> **Requirement**:
This exercise calls for every line of the data below with the string "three" in it.

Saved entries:
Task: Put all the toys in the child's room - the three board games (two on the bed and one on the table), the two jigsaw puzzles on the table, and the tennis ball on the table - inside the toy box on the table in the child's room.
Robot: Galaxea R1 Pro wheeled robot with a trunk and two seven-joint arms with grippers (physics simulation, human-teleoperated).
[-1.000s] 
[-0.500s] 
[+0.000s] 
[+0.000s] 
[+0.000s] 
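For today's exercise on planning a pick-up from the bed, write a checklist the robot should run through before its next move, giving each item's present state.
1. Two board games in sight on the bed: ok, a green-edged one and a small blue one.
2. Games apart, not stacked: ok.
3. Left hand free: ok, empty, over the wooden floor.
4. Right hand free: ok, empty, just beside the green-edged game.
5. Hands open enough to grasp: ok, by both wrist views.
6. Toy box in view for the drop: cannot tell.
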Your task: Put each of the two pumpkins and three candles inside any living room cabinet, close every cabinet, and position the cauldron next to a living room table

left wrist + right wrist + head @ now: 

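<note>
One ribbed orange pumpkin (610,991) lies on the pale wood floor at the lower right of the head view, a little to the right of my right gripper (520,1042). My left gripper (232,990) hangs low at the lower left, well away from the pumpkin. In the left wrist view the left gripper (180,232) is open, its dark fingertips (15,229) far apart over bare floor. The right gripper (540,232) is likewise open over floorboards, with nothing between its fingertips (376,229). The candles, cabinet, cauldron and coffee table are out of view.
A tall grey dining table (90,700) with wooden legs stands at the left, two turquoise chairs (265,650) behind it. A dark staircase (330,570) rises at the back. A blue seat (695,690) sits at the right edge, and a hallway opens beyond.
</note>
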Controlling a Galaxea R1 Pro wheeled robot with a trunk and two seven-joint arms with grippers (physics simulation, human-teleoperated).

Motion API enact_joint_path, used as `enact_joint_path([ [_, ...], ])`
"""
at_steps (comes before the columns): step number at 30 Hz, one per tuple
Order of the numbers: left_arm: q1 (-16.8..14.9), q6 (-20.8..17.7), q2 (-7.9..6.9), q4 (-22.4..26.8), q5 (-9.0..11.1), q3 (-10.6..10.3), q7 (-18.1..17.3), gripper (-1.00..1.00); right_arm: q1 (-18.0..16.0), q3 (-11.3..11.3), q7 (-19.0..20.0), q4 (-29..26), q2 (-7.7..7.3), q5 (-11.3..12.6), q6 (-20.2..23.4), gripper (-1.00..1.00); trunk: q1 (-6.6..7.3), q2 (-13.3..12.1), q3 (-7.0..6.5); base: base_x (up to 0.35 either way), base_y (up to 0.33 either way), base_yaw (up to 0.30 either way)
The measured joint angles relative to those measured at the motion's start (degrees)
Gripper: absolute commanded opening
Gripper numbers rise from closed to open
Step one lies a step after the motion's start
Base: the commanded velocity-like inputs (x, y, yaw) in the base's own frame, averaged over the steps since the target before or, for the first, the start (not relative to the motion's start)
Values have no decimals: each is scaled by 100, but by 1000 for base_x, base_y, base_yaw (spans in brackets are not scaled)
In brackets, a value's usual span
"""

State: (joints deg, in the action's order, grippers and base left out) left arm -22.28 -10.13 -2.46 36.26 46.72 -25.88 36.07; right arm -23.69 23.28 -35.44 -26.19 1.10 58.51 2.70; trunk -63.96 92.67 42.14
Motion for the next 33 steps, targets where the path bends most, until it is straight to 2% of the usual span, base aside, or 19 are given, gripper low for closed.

> **Response**:
Task: Put all the toys in the child's room - the three board games (two on the bed and one on the table), the two jigsaw puzzles on the table, and the tennis ball on the table - inside the toy box on the table in the child's room.
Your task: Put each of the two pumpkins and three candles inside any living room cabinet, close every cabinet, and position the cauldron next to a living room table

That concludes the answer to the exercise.